Sources in Conversation
Once students in my first-year writing class select a research topic, they complete an annotated bibliography and an additional paper that prepares them for the final research paper. In this preparatory paper, which I developed from a model introduced to me by my former teaching mentor, Michael Abelson, students compose the script for a televised debate panel positioning themselves as the moderator and their sources as the guests. This “Sources in Conversation” assignment is a crucial step in scaffolding the final research paper; by the end of the Sources in Conversation paper, students have written, organized, and revised their introduction, main claim, sub-claims, and evidence.
Because the “Sources in Conversation” paper is a complex assignment that must be approached in incremental steps, I provide students with a series of worksheets that assist the brainstorming process as they map out the relationships between their sources. These worksheets provide a clear, logical structure that allows students to then take their learning into their own hands by making creative connections between their sources.

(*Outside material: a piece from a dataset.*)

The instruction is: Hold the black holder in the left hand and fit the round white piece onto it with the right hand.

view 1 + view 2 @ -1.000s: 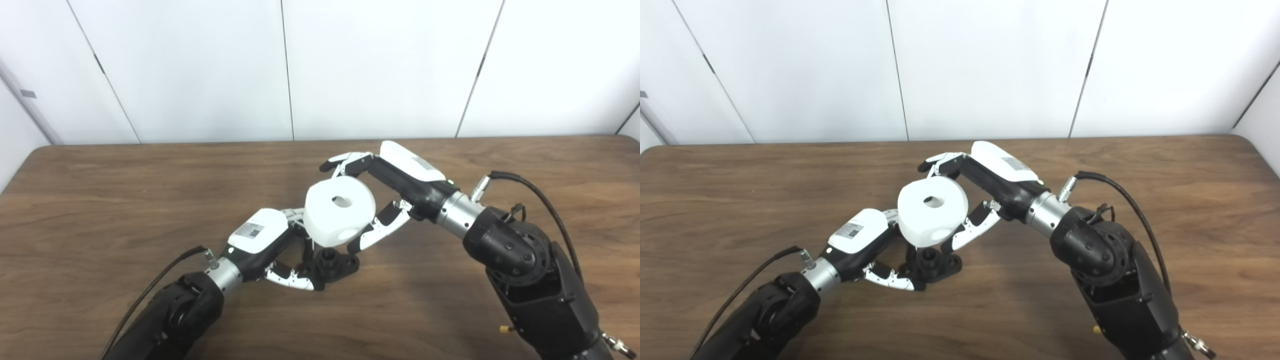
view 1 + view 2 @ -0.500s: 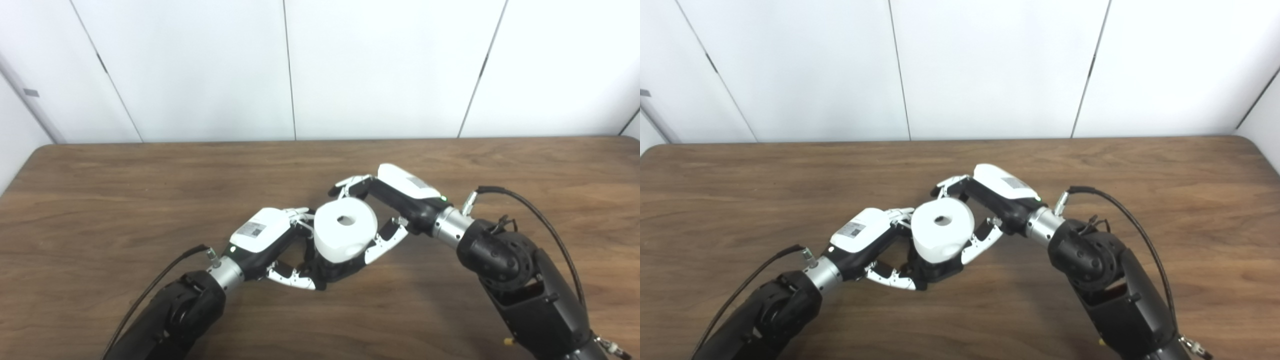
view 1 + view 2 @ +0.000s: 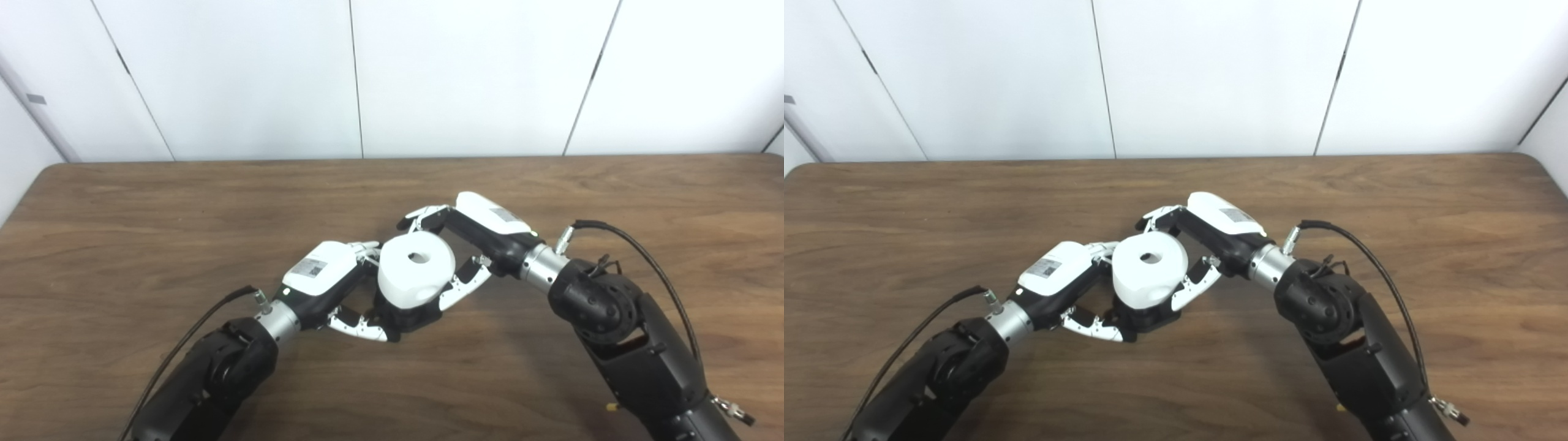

This assignment is popular with students because they find it easy to write more, and more easily, when they have freedom to be creative and choose their own topics. This assignment effectively achieves many requirements for the course at once: students experience writing as a dynamic process that must consider audience and tone, and they learn to plan, organize, and revise ideas and sources before composing the final paper. What I find most valuable in this exercise is the process of embodying another writer’s voice as students work out the strengths and weaknesses of competing arguments.